La ventilation montrée du doigt

 

La Dre Bellon fait partie du collectif COVID-STOP, qui réclame des mesures beaucoup plus strictes pour freiner la pandémie. Cette mère, spécialiste en médecine interne, travaille occasionnellement en zone COVID d’un hôpital montréalais. Ce qui la dérange, c’est le peu de préoccupation des autorités de santé publique et du gouvernement Legault pour la ventilation des classes.

« Ce n’est pas compliqué, c’est dans l’air que le virus s’attrape, dit-elle. On n’est pas en sécurité dans des espaces clos mal ventilés, même si on est à plus de deux mètres les uns des autres. Je ne suis pas contaminée au travail, tandis que j’ai des collègues en CHSLD qui sont infectés. Je suis sûre que c’est grâce à la ventilation. Si on a compris ça pour la zone COVID en hôpital, pourquoi est-ce qu’on n’applique pas cela partout ailleurs, y compris dans les écoles ? »

Les enseignants craignent aussi la mauvaise ventilation des classes malgré le rapport qui se veut rassurant déposé vendredi dernier par le ministère de l’Éducation à ce sujet, souligne Catherine Beauvais St-Pierre, présidente de l’Alliance des professeures et des professeurs de Montréal.

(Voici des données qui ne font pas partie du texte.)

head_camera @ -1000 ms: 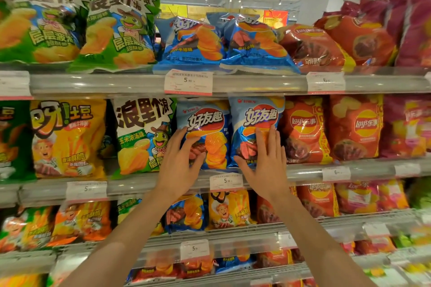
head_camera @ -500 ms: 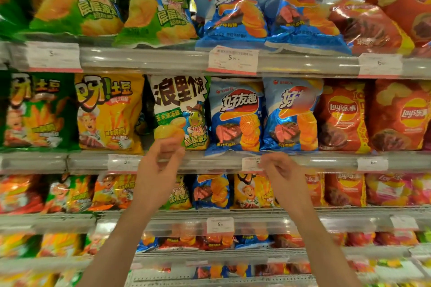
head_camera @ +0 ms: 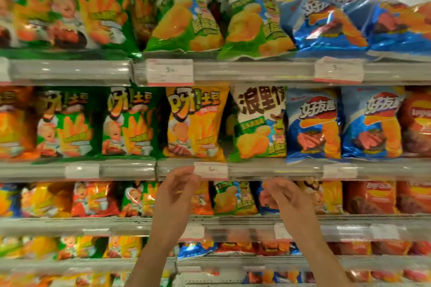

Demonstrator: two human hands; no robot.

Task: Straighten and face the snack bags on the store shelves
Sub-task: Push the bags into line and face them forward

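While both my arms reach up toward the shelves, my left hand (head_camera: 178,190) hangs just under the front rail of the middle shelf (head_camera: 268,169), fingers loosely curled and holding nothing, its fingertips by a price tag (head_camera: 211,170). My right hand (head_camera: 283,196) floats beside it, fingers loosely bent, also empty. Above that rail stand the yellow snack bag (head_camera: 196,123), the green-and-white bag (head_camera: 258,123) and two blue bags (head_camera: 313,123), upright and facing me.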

« Les profs ne sont pas rassurés », dit-elle. La représentante des enseignants rappelle que le concept de bulle-classe ne résiste pas à la réalité et que la distanciation est quasi impossible tant dans les écoles primaires (à cause du manque de maturité de certains jeunes) que dans les écoles secondaires (à cause du manque d’espace).

Un virus à redouter

Josiane Cossette, présidente du conseil d’établissement de l’école Saint-Pierre-Claver (et collaboratrice invitée à la section Opinion du Devoir), blâme le gouvernement Legault pour l’éclosion à son école. Elle et sa fille ont été infectées. La mère a presque perdu l’odorat et a souffert de violents maux de tête et de grande fatigue durant le temps des Fêtes. Elle estime elle aussi que le ministère de l’Éducation ne prend pas le virus suffisamment au sérieux.

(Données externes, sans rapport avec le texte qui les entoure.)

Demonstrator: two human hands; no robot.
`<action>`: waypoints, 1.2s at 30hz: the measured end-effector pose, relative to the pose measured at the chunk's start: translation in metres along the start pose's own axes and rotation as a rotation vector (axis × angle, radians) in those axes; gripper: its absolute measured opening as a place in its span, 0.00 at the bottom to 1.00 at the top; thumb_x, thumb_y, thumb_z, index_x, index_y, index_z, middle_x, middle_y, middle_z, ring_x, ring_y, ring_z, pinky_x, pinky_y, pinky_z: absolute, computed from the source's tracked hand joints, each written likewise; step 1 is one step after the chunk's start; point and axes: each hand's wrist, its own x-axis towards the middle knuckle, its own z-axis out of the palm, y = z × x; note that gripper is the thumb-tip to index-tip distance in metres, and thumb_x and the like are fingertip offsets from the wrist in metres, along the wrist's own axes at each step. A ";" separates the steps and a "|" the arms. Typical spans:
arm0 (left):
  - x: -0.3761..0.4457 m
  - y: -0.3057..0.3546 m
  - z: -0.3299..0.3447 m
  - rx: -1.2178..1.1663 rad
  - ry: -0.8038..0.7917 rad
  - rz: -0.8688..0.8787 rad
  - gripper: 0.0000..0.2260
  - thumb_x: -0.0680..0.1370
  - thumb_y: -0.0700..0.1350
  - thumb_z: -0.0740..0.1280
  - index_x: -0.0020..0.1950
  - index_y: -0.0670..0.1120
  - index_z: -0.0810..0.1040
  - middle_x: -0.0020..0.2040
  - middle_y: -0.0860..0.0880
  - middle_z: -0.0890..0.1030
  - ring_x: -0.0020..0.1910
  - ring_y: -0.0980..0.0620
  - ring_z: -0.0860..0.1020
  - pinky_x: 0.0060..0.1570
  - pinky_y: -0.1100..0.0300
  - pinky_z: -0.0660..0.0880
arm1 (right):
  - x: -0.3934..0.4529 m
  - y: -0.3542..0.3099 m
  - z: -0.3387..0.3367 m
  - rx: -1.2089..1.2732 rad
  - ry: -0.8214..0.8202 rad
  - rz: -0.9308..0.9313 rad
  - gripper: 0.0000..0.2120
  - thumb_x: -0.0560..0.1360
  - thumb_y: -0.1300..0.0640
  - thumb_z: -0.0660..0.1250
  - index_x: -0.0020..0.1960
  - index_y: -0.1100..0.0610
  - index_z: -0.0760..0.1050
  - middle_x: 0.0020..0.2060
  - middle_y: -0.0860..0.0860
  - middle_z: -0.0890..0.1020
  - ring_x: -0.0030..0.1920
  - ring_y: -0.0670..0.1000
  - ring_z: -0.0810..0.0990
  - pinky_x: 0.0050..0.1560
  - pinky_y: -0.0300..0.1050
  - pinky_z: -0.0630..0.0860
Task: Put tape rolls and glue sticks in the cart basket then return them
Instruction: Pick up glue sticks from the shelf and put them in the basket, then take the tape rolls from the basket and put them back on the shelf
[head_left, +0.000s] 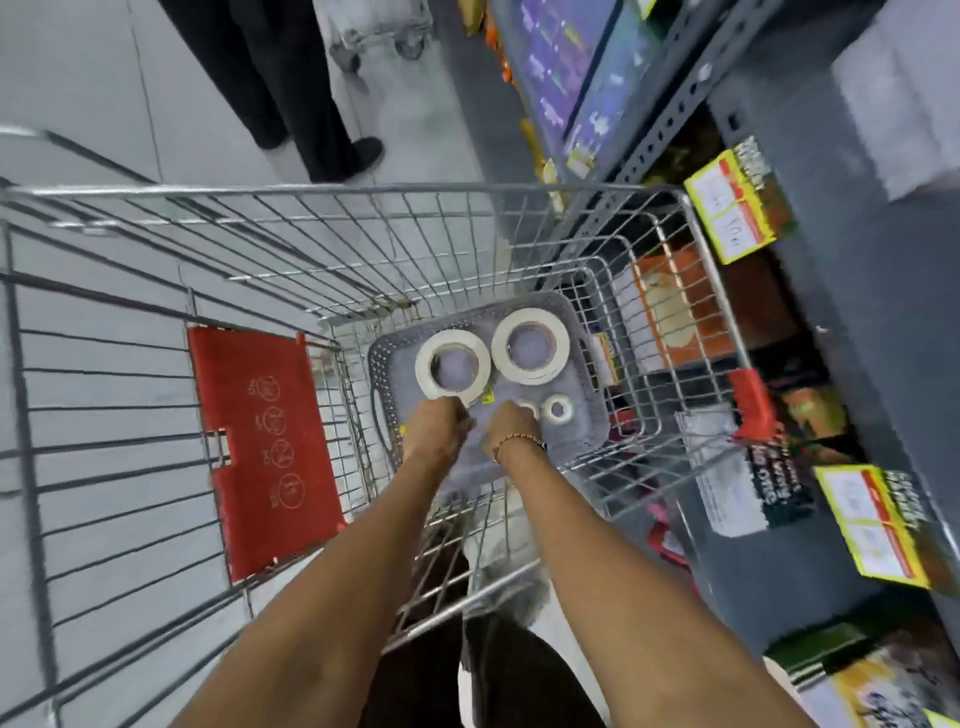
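Fingers of my left hand (439, 423) are curled around the near edge of a white tape roll (453, 366), so that one I call held. My right hand (511, 428) is curled too, down on a small tape roll (527, 408) that its fingers mostly cover; whether it truly pinches that roll I cannot tell through the blur. A thin beaded bracelet (519, 440) rings the right wrist.

Everything sits in the grey plastic basket (587, 431), and I'll place the rest from there. Inside it, toward its far right corner, lies the largest tape roll (530, 345), flat, just beside the roll my left hand has. Near its right wall, close to my right hand, lies another small roll (558, 409), flat as well. A small yellow tag (487, 399) shows on the basket floor between my two hands. Glue sticks I cannot make out.

Around the basket stands the wire shopping cart (363, 218), the basket resting on its floor. Left of the basket is the cart's red flap (265, 447) with white printed circles. Right of the basket, beyond the cart's wire, run grey store shelves (852, 322) with yellow price tags (732, 213). Far beyond the basket, on the pale floor, a person's dark trouser legs (291, 93) stand.
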 end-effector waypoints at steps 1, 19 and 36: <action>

Selon elle, les écoles ont besoin de détecteurs de CO2, de purificateurs d’air à filtre HEPA et d’éducateurs à l’enfance en plus grand nombre, pour éviter de mélanger les bulles-classes. Elle souhaite que les familles puissent opter pour l’enseignement à distance sans exemption médicale, que les enfants du primaire portent le masque en classe dès la quatrième année, comme en Ontario, et que les frères et sœurs d’élèves dont la classe est fermée soient aussi placés en isolement.

Elle recommande aussi que tous les proches contaminés par des élèves eux-mêmes infectés soient comptés dans les statistiques d’infection en milieu scolaire, pour donner un portrait plus juste du rôle des écoles dans la transmission du virus.